Yeee-ah. That's a serious allegation, there, fella. And by "serious," I mean: revokage of the credentialage. Yeesh. That was about as pleasant to read as getting a cinder block thrown against your shin. We’ve covered how horrible all things Jov’ are, and there’s no sense in revisiting it. Here’s the thing about that Firehouse song: It had a poorly produced video to go along with it, and the gal in it had cans the size of basketballs. I mean, if you wanna say that those boobs were among the finest forty things ever released in the U.S., then fine. The song itself, however, was nasally sung, obnoxiously redundant, and whiny at best.

Anyway, 20 pages later, we finally get some Metallica talk.
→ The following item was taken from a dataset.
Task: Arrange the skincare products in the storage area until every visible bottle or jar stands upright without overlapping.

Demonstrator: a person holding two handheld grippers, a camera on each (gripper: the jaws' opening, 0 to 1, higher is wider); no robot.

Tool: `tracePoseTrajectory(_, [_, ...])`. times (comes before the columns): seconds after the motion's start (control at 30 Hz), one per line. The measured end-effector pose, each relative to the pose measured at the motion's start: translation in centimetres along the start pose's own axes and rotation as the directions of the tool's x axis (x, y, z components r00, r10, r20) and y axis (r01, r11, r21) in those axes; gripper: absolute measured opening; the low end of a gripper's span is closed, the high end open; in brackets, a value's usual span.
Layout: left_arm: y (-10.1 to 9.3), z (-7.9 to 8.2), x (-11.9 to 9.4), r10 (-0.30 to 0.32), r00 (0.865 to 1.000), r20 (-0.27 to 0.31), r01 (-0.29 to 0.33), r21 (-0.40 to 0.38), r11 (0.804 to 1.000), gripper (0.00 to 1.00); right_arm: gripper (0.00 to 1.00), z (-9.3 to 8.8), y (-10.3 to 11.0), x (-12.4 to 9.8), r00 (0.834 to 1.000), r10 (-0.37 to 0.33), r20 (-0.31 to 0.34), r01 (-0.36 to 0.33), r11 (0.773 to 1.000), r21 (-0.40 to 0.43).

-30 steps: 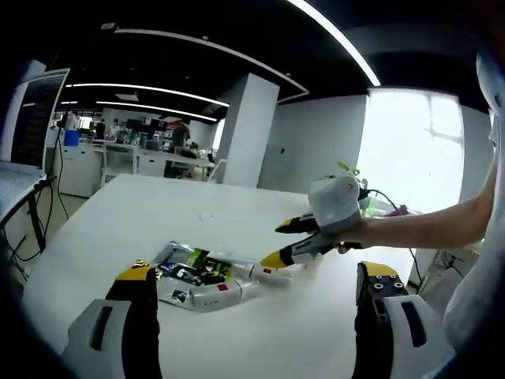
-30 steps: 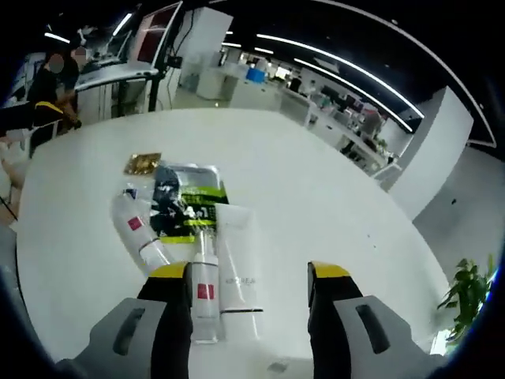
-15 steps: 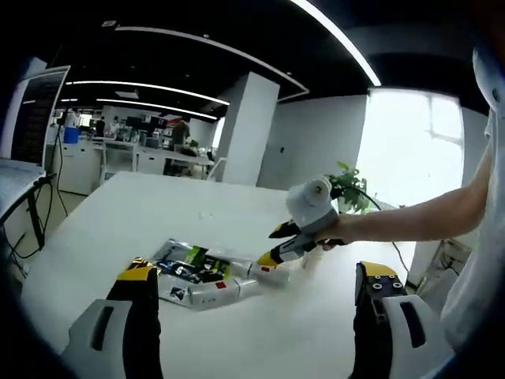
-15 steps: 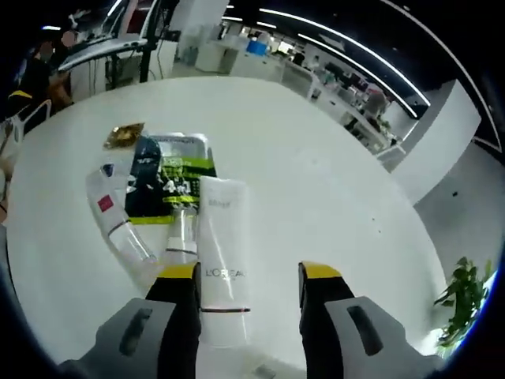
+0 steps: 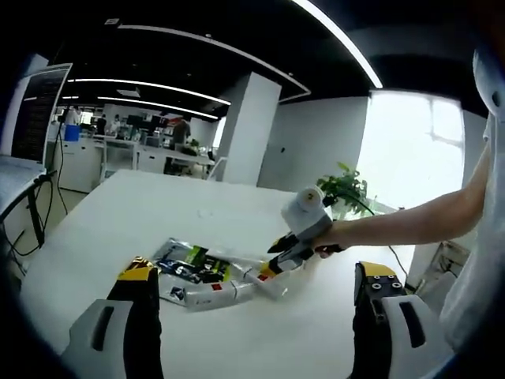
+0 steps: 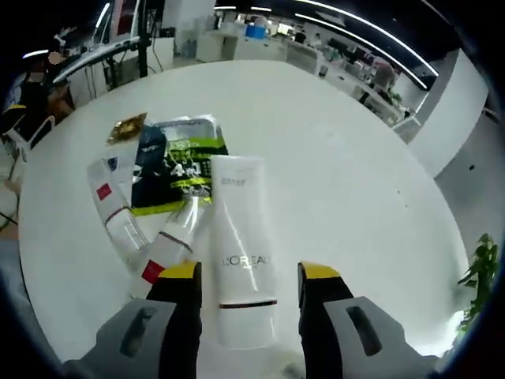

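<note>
Several skincare items lie flat in a pile on the white table (image 6: 339,158). A white L'Oreal tube (image 6: 241,237) lies lengthwise between the jaws of my right gripper (image 6: 250,272), which is open and straddles it without touching. Left of it lie a clear tube with a red label (image 6: 168,246), a white tube with a red mark (image 6: 110,213), a green-black sachet (image 6: 177,162) and a small gold packet (image 6: 126,126). In the left gripper view the pile (image 5: 201,276) sits ahead, with the right gripper (image 5: 280,257) low over its right end. My left gripper (image 5: 259,275) hangs open, holding nothing.
The person's forearm (image 5: 418,225) reaches in from the right. A potted plant (image 5: 341,189) stands at the table's far edge. A monitor (image 5: 31,118) stands off the left side, with desks and a pillar (image 5: 248,130) beyond. The table's near edge curves close below the jaws.
The right gripper has come down and towards the pile. Its jaws, a second ago over the red-label tube, now straddle the L'Oreal tube. The left gripper has stayed put.
</note>
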State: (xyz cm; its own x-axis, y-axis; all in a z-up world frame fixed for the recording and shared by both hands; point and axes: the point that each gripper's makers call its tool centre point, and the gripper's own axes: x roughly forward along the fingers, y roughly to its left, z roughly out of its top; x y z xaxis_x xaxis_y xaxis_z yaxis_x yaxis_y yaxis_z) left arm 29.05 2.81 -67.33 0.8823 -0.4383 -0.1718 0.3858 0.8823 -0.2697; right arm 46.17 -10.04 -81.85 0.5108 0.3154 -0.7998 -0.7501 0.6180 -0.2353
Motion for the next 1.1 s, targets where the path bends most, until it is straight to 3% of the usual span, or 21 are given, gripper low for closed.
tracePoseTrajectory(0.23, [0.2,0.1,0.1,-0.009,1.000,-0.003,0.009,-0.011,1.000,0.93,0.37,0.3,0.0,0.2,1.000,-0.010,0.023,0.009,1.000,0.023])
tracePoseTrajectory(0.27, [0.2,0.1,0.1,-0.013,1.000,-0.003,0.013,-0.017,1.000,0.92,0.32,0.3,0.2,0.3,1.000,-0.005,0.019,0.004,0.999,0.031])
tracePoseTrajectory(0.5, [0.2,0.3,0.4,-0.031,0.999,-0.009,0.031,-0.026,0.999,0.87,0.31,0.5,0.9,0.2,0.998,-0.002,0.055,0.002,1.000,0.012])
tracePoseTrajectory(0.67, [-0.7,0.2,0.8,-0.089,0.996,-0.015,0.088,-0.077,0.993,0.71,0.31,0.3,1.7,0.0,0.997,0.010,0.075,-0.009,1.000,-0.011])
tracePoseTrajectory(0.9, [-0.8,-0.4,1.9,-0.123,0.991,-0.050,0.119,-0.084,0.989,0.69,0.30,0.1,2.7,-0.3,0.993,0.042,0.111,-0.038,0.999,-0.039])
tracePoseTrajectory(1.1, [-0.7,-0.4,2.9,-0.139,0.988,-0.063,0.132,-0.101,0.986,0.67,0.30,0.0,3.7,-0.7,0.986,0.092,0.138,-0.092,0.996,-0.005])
I was eager to hear what the non-Louis C.K. would have to say about Metallica, namely because my own stance on them has, for decades now, tired anyone who's ever spoken to me about music, myself included. But...we appear to actually agree on Metallica (at least on this page), sort of:

“It’s my suspicion that when today’s new generation of rock writers matures into forty-five-year-old bastards and starts running the media industry, Metallica will suddenly become more and more ‘important,’ perhaps even on scale with Led Zeppelin and The Who.”
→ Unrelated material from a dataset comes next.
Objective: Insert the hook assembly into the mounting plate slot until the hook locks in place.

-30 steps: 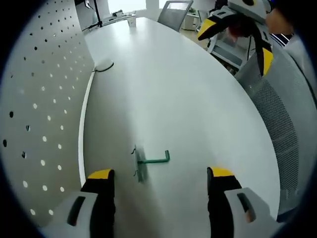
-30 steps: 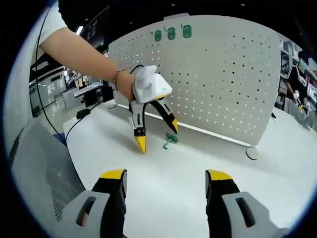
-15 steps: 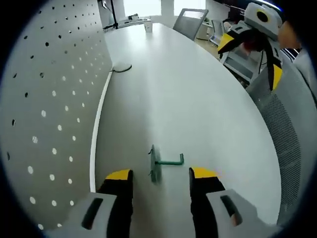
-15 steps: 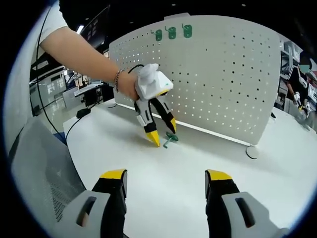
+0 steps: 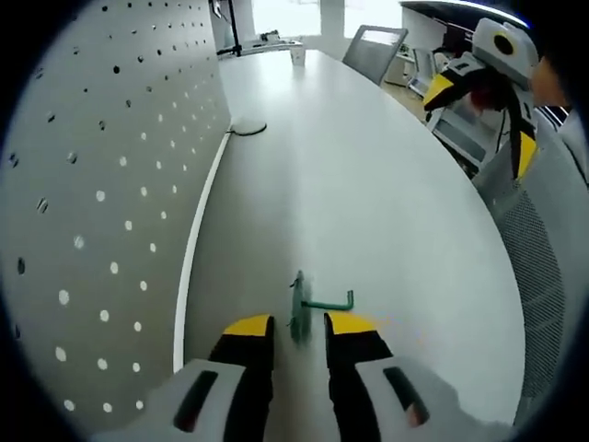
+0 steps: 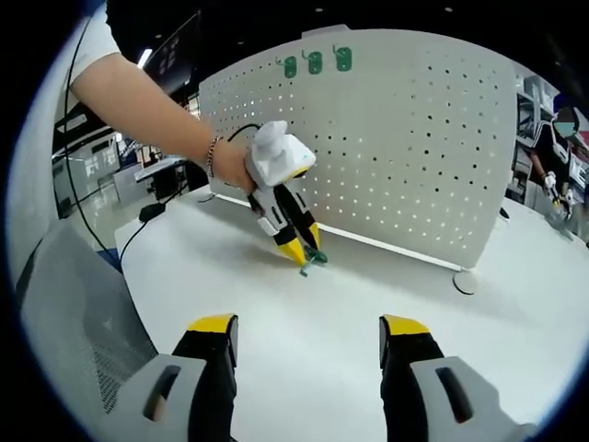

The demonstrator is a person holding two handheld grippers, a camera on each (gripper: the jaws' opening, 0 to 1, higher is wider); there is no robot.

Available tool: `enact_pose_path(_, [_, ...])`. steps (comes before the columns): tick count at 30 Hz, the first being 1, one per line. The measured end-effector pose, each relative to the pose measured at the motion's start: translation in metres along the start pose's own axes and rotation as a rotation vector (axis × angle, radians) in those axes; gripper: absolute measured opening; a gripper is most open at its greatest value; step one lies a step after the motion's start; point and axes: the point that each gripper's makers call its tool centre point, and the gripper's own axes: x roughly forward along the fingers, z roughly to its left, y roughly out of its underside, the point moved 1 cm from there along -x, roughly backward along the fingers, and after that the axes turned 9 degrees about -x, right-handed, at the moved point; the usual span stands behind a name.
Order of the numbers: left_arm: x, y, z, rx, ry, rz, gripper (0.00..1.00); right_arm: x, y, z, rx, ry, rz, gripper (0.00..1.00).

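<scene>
A green hook [image 5: 324,302] lies on the white table [image 5: 368,184] beside the white pegboard [image 5: 110,184]. My left gripper [image 5: 299,327] straddles the hook's flat base, its yellow-tipped jaws narrowed but with a small gap on each side. In the right gripper view the left gripper [image 6: 304,247], held by a hand, points down at the green hook [image 6: 316,260] in front of the pegboard [image 6: 414,138]. My right gripper [image 6: 309,326] hovers open over the table with nothing between its jaws. It also appears at the far side as the right gripper [image 5: 483,120].
Three green hooks [image 6: 316,63] hang along the pegboard's top edge. A pegboard foot [image 6: 463,281] and a cable [image 5: 247,129] rest on the table [image 6: 322,359]. Mesh chairs [image 5: 543,239] stand at the table's edge. A person stands at the far right.
The left gripper has moved forward and down onto the hook, and its jaws have closed from wide apart to a narrow gap around it. The right gripper has stayed still.
</scene>
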Motion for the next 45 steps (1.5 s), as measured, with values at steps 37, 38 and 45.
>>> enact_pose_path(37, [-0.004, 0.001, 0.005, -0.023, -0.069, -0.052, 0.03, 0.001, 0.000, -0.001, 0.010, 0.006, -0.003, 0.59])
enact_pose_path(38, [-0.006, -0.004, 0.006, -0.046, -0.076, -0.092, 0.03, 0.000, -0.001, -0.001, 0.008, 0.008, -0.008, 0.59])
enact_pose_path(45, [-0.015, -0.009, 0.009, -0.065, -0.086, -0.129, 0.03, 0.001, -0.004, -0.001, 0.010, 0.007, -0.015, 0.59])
There’s um, a word I’m looking for to summarize such an assertion. Oh, yeah. Now I remember it: wrong.

A few page turns, and we get this:

“…conventional hipster wisdom is that punk was invented when some kid tried to play ‘Communication Breakdown’ in his basement and couldn’t figure out the chord changes.”
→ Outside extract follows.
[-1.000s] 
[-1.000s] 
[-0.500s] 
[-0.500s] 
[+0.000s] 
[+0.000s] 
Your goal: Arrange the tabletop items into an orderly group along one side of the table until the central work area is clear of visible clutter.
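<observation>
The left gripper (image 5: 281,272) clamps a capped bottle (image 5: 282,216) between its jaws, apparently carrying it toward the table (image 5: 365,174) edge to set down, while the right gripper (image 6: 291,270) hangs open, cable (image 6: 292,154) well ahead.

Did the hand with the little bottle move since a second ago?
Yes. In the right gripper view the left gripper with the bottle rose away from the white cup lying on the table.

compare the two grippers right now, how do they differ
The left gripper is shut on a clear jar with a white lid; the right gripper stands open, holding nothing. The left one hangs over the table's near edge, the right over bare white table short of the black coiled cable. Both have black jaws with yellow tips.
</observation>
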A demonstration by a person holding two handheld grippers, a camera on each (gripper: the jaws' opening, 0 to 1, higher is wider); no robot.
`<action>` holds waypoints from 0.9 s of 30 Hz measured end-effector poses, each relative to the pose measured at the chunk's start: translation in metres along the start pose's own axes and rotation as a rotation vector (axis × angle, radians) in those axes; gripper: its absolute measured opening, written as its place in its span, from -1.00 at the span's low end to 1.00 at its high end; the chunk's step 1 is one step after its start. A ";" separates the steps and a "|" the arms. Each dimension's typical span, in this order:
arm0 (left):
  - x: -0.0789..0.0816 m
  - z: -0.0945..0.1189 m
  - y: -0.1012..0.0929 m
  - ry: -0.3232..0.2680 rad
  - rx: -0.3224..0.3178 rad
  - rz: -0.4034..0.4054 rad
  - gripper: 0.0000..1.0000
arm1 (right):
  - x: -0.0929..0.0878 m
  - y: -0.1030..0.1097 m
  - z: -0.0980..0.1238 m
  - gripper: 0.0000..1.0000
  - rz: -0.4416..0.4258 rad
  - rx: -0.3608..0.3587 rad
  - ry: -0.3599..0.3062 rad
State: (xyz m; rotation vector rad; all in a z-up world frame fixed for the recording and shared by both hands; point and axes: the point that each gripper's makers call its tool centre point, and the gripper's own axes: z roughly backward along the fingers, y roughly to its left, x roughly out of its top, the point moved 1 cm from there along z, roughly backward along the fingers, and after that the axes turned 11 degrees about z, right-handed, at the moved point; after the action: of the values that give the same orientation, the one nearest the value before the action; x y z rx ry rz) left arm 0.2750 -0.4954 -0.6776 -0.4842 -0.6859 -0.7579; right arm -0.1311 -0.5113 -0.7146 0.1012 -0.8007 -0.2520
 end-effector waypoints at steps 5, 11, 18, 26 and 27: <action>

I get that this is a knock on hipsters, and I’d never heard such a philosophy before, but either way, I like it.

Same page:

“It is difficult to listen to any full-length Metallica record, or even to sit through an hour-long collection of the best Metallica songs played in succession.”

Now we're cookin’ with gas. Preach on, brotha’. Boometh wenteth the dynamite. Eth.

Moving ahead to 212:

“Satriani surfed with an alien, but mostly it was stupid.”

Calling Satriani stupid is -– based on what I learned from this book –- counterintuitive to what this book wants to be. It’s like saying that wanting to bang a hot chick is foolish and tiresome.

One page later is a nice little bit about The Nuge’:

“If Ted wants to ice a few thousand ungulates before he takes his own dirt nap, I won’t hold it against him.”

I’m’a nominate that for one of the best rock-writer sentences ever composed.

Near the end, things get pretty GN’R heavy, which isn’t a bad thing considering that they were pretty huge and pretty God-damned good for a minute. Regarding one video in particular, Klosterman writes, “I hated the conclusion of (it) with a passion that I usually reserve for highway patrolmen, inner-city panhandlers, and the WNBA.”

That’s it. Just a really great sentence. One I plan on stealing.

Also from the radical-sentence department on page 225:

“After a hard night of bloated commercialism and meaningless sex, Budweiser helped you unwind like a man, even though it’s made from rice.”

Budweiser, if I may, draws a lot of parallels to Bon Jovi. It's nasty and appealing to degenerates. In sum: Rice doesn't belong in beer, just as the Jov' doesn't belong in music libraries or discussions.

Not only was I stoked to read a chapter called, “I get drunk and go to a hockey game,” I am stoked to order a Witty Chuck –- you’ll have to read the book, people -– at my next opportunity.

And finally, 20 pages from the end, we get a Phish mention.

I mean, I can't really think of a better way to wrap up than that. A great book about music that waits til the close to identify, albeit in a fashion quite mysterious -- the greatest American band of the last 20 years.

Anyway, I've got two Klostermans under my belt, now, and he's easily one of the best contemporary writers around. Problem is, he writes a lot about music and his musical opinions are, for the most part, just awful.

I'll get over it, though. Up next for me, after a pair of torturous assignments: Sex, Drugs, and Cocoa Puffs.